# What is required
Your response should be every line of the data, written out exactly.
---------- Data segment
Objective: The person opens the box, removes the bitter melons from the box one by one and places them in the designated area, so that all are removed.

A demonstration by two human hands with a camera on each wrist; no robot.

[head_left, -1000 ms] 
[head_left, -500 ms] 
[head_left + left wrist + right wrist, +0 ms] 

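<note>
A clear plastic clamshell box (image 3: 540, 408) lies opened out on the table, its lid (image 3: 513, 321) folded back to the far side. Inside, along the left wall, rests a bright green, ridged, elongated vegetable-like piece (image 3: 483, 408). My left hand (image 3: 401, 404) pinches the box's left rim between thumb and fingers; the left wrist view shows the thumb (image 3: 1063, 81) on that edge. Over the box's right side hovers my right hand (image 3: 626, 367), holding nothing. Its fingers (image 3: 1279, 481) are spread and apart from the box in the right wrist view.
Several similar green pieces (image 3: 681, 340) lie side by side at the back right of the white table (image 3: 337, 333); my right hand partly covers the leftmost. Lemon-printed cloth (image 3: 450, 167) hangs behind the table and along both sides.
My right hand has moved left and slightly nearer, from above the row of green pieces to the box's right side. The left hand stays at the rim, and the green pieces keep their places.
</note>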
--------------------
# Result
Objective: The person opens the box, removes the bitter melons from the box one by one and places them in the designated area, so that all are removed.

A demonstration by two human hands with a camera on each wrist; no robot.

[head_left, -1000 ms] 
[head_left, -500 ms] 
[head_left + left wrist + right wrist, +0 ms] 

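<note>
A clear plastic clamshell box (image 3: 540, 408) lies opened out on the table, its lid (image 3: 513, 321) folded back to the far side. Inside, along the left wall, rests a bright green, ridged, elongated vegetable-like piece (image 3: 483, 408). My left hand (image 3: 401, 404) pinches the box's left rim between thumb and fingers; the left wrist view shows the thumb (image 3: 1063, 81) on that edge. Over the box's right side hovers my right hand (image 3: 626, 367), holding nothing. Its fingers (image 3: 1279, 481) are spread and apart from the box in the right wrist view.
Several similar green pieces (image 3: 681, 340) lie side by side at the back right of the white table (image 3: 337, 333); my right hand partly covers the leftmost. Lemon-printed cloth (image 3: 450, 167) hangs behind the table and along both sides.
My right hand has moved left and slightly nearer, from above the row of green pieces to the box's right side. The left hand stays at the rim, and the green pieces keep their places.
</note>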

That concludes the answer to the exercise.